Gradually, I began drinking again to cope with the pain. I would stay at the Children’s Hospital as long as they’d let me, then I’d drive straight to Moonshadows in Malibu and get liquored up with the regulars until I couldn’t remember my own name. The next morning I’d wake up, drive to the hospital, stay all day or maybe even sleep over, and then get blitzed at Moonshadows. I knew it was wrong to be drinking at this time, but it was the only way I could keep from going completely crazy. My entire being was reduced to just three emotions: anxiety, depression, and anger. I was angry all the time. When some guy in a blue BMW cut me off on the Pacific Coast Highway, I slammed on the brakes and yelled, “Fuck you!” The guy stepped out of his car, I stepped out of mine. Heidi, who was in the passenger seat, yelled in horror, “What’s wrong with you?!” I stepped back into my car, spat on the windshield in anger, and was preparing to peel out when the guy threw himself over my hood and refused to move.

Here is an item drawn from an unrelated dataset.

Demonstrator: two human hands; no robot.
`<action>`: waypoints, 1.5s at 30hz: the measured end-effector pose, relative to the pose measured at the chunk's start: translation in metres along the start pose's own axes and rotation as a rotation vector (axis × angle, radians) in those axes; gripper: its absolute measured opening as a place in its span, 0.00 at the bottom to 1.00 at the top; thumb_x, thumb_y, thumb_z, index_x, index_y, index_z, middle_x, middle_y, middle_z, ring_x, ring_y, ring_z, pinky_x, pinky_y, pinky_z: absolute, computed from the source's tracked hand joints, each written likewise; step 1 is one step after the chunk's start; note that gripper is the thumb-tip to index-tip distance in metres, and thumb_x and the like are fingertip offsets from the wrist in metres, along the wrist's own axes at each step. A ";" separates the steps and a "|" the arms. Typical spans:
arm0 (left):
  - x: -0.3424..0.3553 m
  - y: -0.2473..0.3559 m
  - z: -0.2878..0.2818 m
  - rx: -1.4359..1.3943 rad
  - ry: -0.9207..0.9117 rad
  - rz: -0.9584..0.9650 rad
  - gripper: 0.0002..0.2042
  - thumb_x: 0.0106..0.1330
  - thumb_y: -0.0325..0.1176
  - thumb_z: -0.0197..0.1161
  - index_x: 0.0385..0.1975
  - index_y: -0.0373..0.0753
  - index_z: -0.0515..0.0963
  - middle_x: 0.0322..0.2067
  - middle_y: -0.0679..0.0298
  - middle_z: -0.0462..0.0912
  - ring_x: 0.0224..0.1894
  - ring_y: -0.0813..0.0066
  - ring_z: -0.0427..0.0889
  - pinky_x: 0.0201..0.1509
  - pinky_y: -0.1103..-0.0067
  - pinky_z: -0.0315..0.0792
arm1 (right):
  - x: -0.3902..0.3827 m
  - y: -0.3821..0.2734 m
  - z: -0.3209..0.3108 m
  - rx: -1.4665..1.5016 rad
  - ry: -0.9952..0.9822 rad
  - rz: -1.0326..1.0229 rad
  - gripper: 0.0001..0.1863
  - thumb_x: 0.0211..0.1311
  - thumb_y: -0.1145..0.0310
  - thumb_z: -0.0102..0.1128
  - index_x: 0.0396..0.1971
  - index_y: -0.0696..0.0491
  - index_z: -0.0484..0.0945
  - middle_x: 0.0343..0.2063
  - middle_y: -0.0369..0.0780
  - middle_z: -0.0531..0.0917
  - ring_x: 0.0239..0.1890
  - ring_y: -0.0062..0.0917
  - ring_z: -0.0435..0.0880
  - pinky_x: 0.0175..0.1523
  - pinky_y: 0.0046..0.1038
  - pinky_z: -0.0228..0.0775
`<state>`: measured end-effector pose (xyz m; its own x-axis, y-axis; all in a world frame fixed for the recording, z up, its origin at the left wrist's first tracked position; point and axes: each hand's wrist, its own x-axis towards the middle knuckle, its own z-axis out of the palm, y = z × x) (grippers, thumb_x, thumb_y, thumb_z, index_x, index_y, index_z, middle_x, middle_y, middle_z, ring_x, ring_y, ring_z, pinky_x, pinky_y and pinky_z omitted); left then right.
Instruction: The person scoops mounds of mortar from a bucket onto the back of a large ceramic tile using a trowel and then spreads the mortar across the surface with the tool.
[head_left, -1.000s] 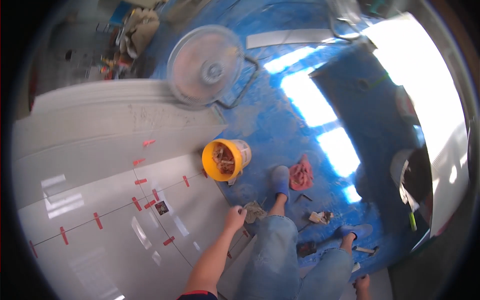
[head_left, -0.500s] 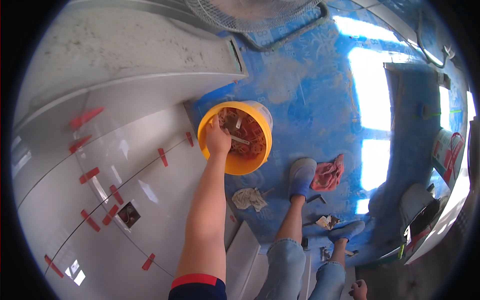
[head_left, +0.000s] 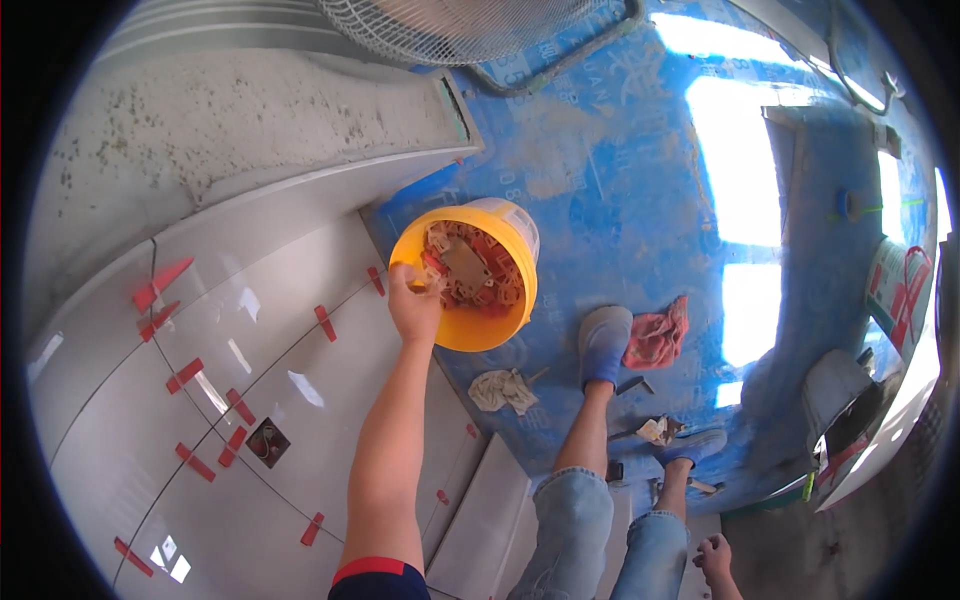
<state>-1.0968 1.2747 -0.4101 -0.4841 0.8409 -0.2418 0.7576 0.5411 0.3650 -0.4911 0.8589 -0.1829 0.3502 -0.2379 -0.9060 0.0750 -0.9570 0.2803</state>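
Observation:
My left hand (head_left: 414,305) is at the left rim of a yellow bucket (head_left: 474,332), fingers curled; what they hold, if anything, I cannot make out. The bucket contains a jumble of red and pale plastic pieces (head_left: 487,270) with a flat brownish object on top. My right hand (head_left: 715,563) is low at the right, beside my leg, fingers curled and their contents unclear. Glossy pale tiles (head_left: 330,380) on the left carry red wedge clips (head_left: 183,373) along their joints, around a small dark square opening (head_left: 269,440).
A large fan (head_left: 450,30) lies beyond a pale ledge (head_left: 260,120). On the blue floor covering (head_left: 580,180) are a pink cloth (head_left: 655,335), a whitish rag (head_left: 490,390) and small tools (head_left: 705,487). A bucket (head_left: 835,390) stands at the right, near white boards.
My left hand first reached up into the yellow bucket, then drew back toward its near left rim. The view has shifted toward the bucket since a second ago.

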 end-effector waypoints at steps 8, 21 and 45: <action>-0.009 -0.003 -0.025 -0.248 -0.142 -0.146 0.20 0.52 0.18 0.64 0.43 0.37 0.66 0.38 0.64 0.73 0.40 0.71 0.78 0.43 0.80 0.74 | 0.011 0.002 0.013 0.079 -0.044 -0.040 0.07 0.61 0.71 0.51 0.30 0.60 0.70 0.23 0.42 0.77 0.14 0.24 0.77 0.19 0.24 0.69; -0.021 0.022 -0.044 -0.247 -0.345 -0.198 0.26 0.47 0.15 0.62 0.50 0.36 0.68 0.35 0.65 0.73 0.36 0.77 0.75 0.41 0.81 0.73 | 0.022 0.024 0.009 0.184 -0.064 -0.051 0.08 0.61 0.68 0.52 0.31 0.59 0.71 0.24 0.42 0.78 0.15 0.24 0.78 0.20 0.23 0.70; -0.454 0.263 -0.030 0.015 -1.430 0.767 0.14 0.55 0.24 0.65 0.41 0.37 0.74 0.34 0.65 0.76 0.35 0.77 0.74 0.42 0.81 0.71 | -0.103 -0.037 0.065 1.086 -0.099 -0.633 0.19 0.64 0.51 0.56 0.32 0.55 0.70 0.25 0.44 0.80 0.24 0.33 0.81 0.32 0.32 0.70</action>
<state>-0.6908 1.0349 -0.1776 0.7633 0.2019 -0.6137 0.6245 0.0127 0.7809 -0.5902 0.9082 -0.1210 0.4586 0.3453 -0.8188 -0.6169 -0.5395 -0.5730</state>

“That’s fucking it!” I yelled at Heidi. I stormed out of the car, slammed the door so hard the mirror fell off, pulled him off the hood by his shirt collar, and punched him in the face in front of a crowd of gawkers. I punched him so hard that my knuckles split open to the bone. The guy dropped to the ground with blood streaming out of his face as if it had been split with an ax. Passersby had to call an ambulance to scrape him off the ground. I left before the cops arrived and gunned it to the hospital. I wasn’t going to waste any more time on this piece of shit.